As a caregiver you may spend a lot of time dealing with medications. Making sure your loved one has the right medicine and takes it as prescribed is a top priority. It’s important to know about the medications you and your loved one are taking and to be clear about the safe use, possible side effects, storage and disposal of all the medications in your home.
Problems with medication management are one of the main reasons some people can no longer live on their own. Some older residents are in nursing homes because of medication errors, and many patients are readmitted to hospital within 30 days of discharge because of drug interactions or not properly following prescription instructions.
Here are a few interesting articles and tip sheets on medication safety.
- 5 Questions to Ask About Your Medications
- 20 Safety Medication Tips for Families
- Warning: Do Not Mix These Supplements
- Common Foods and Medications That Are Dangerous to Mix
If dealing with a lot of medications gets hard to manage, you may want to speak to your pharmacist about receiving medication in blister packs to make it easier. The Pharmacy Association of Nova Scotia has a good explanation of what a blister pack is and when it is appropriate.
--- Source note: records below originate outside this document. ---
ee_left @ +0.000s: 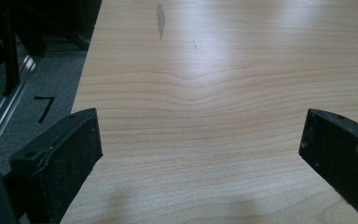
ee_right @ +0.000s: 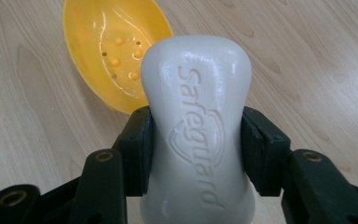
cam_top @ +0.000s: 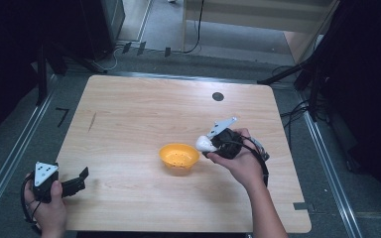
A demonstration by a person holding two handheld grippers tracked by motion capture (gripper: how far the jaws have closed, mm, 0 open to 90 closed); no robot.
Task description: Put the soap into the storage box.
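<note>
Reaching in from the bottom right of the high view, the right hand [cam_top: 243, 163] angles its gripper [cam_top: 209, 144] leftward, holding a white soap [cam_top: 204, 144] just beside the yellow dish [cam_top: 179, 156] near the table's [cam_top: 144, 109] middle. The left hand [cam_top: 47, 201] rests at the near left corner, its gripper [cam_top: 82, 179] pointing right.

The left gripper view shows jaws wide apart over bare wood.

In the right gripper view, the jaws pinch the soap [ee_right: 196, 126] at its waist (embossed lettering facing up), the dish [ee_right: 114, 51] lying beyond.
</note>
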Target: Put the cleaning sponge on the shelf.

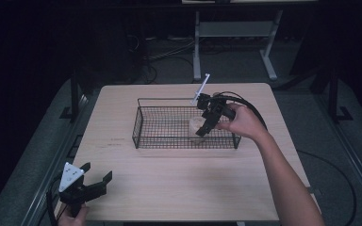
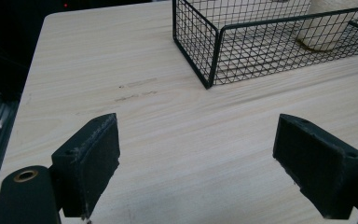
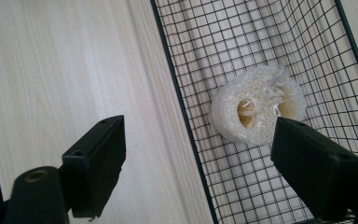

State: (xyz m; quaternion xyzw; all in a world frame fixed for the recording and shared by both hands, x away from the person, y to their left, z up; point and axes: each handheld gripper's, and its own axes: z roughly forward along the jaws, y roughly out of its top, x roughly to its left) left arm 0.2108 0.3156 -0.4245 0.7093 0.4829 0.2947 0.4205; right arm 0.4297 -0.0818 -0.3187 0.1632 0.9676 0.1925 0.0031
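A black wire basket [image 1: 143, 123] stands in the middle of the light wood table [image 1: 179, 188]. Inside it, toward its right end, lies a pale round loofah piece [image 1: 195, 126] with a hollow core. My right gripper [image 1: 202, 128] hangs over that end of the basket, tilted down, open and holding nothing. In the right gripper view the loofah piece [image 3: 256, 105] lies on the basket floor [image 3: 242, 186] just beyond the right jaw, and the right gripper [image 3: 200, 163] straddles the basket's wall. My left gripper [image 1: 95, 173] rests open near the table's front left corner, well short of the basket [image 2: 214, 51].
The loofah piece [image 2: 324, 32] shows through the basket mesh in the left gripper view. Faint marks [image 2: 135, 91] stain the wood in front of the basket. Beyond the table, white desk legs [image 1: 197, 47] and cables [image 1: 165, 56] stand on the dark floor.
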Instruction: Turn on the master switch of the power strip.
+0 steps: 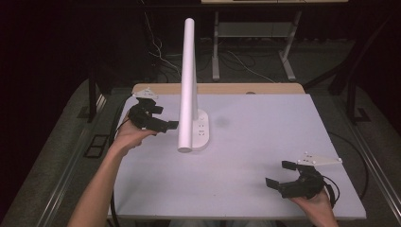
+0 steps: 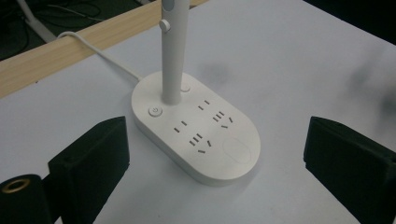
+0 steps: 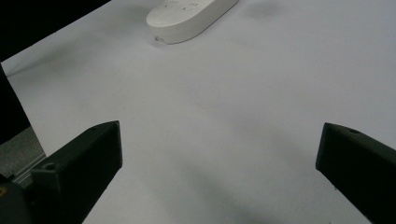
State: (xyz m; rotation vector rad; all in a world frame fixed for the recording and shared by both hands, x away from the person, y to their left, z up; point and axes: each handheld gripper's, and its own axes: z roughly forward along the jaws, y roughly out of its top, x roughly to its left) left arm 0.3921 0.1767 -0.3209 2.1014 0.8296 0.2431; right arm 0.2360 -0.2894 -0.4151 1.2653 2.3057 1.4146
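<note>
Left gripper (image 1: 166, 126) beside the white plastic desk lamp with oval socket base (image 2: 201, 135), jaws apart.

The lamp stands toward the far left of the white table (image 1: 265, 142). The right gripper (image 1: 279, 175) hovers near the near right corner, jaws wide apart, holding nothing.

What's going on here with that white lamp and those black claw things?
A person sits at a white table with a two-jaw gripper in each hand. The left gripper, jaws open, is held just beside the oval base of a white desk lamp that has power sockets built in, without touching it. The right gripper, also open, waits near the table's front right corner, holding nothing.
</note>
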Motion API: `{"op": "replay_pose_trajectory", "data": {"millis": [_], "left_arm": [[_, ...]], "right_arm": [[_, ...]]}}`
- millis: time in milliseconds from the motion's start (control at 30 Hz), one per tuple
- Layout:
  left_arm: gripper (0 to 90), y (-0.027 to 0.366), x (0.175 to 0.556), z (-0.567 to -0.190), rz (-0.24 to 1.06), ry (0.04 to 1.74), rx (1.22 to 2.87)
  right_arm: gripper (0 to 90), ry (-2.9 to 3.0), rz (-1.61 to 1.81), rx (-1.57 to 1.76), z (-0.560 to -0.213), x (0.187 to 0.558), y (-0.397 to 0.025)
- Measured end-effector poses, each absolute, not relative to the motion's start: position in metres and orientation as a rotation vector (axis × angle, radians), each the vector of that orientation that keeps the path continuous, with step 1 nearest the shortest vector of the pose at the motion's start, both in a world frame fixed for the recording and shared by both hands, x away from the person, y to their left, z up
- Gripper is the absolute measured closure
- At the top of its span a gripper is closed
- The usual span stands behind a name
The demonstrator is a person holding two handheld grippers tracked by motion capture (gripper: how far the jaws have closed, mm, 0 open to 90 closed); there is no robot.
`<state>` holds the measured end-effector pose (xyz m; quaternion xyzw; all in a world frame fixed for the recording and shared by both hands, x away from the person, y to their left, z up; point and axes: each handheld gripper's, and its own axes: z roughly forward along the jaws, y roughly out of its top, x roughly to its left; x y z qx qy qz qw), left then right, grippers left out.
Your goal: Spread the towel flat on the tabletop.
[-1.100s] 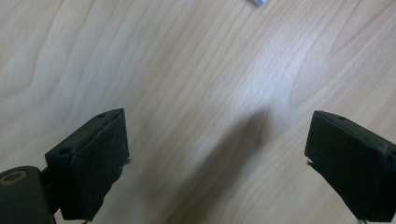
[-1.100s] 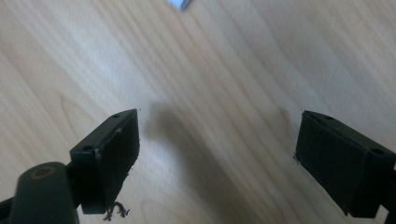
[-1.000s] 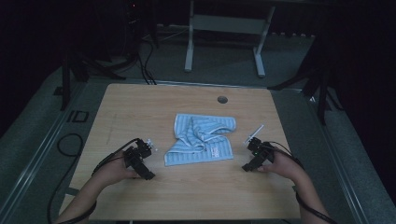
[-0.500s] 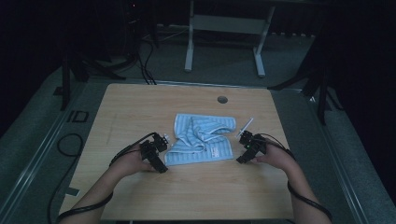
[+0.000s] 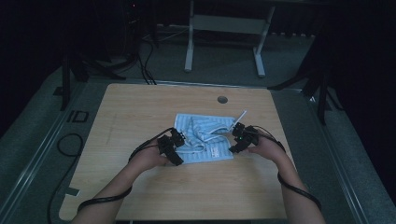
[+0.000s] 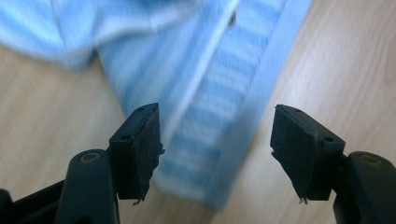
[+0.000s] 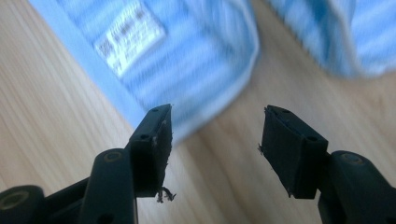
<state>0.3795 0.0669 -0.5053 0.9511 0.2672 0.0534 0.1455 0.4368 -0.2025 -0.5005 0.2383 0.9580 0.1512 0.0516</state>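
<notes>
A light blue striped towel (image 5: 205,138) lies crumpled on the wooden table (image 5: 140,107), with a white label near its front right. My left gripper (image 5: 173,148) is at the towel's front left corner, open. In the left gripper view that towel corner (image 6: 210,154) lies between and just beyond the jaws of the left gripper (image 6: 215,154). My right gripper (image 5: 239,141) is at the towel's right edge, open. In the right gripper view a rounded towel edge (image 7: 210,84) with the white label (image 7: 130,39) sits just ahead of the right gripper (image 7: 215,154).
A small round hole (image 5: 222,99) is in the table near its far edge. A thin white stick (image 5: 239,116) lies at the towel's far right corner. Cables (image 5: 70,144) run on the floor at left. A table frame (image 5: 224,28) stands beyond.
Both grippers moved inward from the table's sides to the towel's front left corner and right edge. The towel has not moved.
</notes>
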Motion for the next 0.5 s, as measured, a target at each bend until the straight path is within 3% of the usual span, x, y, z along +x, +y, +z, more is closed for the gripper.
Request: {"op": "replay_pose_trajectory", "data": {"millis": [167,500], "left_arm": [[39.3,0.049,0.389,-0.503,0.192,0.770,2.680],[36.8,0.009,0.394,-0.515,0.249,0.811,2.587]], "right_arm": [[44.2,2.907,0.547,0.651,-0.497,0.441,-0.177],[44.3,2.866,0.609,0.639,-0.505,0.452,-0.155]]}}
If you have concerns about any of the medications you or your loved one are taking we encourage you to talk to your pharmacist about a Medication Review. A yearly medication review gives you a chance to look at all the medications being taken and to connect with your community pharmacist. There may be a charge for this service. Check with your health insurance provider about possible coverage.
In Nova Scotia the Vial of Life program stores vital health information including physician and pharmacist contacts, allergies and other medical information in a vial in the refrigerator. A fridge door sticker alerts emergency services that the client is part of the Vial of Life program. Blank templates can be copied from here.
In an emergency, people who are ill or injured and their families may be unable to communicate important medical information to emergency services personnel. This service lets first responders know about medical conditions, medications, and who to contact in case of emergencies.
Caregivers Nova Scotia offers a free Safe Medicines for Seniors and Caregivers workshop which reviews the safe use, storage, and disposal of medicines. This workshop is delivered with a community pharmacist. Please call Caregivers Nova Scotia for information on a workshop near you.
Many people think managing medication for a care recipient is easy, but it can be quite complex. Taking responsibility for the management of someone else’s medication can involve many factors. Some of the steps in medication management may include:
- recognizing that there is a problem that needs medical attention
- scheduling an appointment with the doctor or nurse practitioner
- driving your care recipient to the appointment, or making arrangements for other transportation
- remembering symptoms or other facts while at the visit
- listening to the doctor or nurse practitioner as they explain what medication is needed
- asking questions about dosage, timing, or side effects
- going to the pharmacy and perhaps consulting with the pharmacist
- storing medication appropriately at home
- ensuring medication is taken even though the care recipient may be resistant
- ensuring that your person gets the right medication, in the right dose, at the right time
- monitoring that the medication does what it is supposed to do
- monitoring for side effects
- contacting the pharmacist, doctor or nurse practitioner if there is a problem
- making the recommended adjustments
- monitoring again for results and side effects
So it’s understandable if you’re feeling overwhelmed, especially when there are multiple prescriptions.
The Caregiver's Handbook has information on medication management as well as a medication chart that may help you get organized. You may also consider using a small notebook to record any other details such as whether a medication was taken late or when side effects began.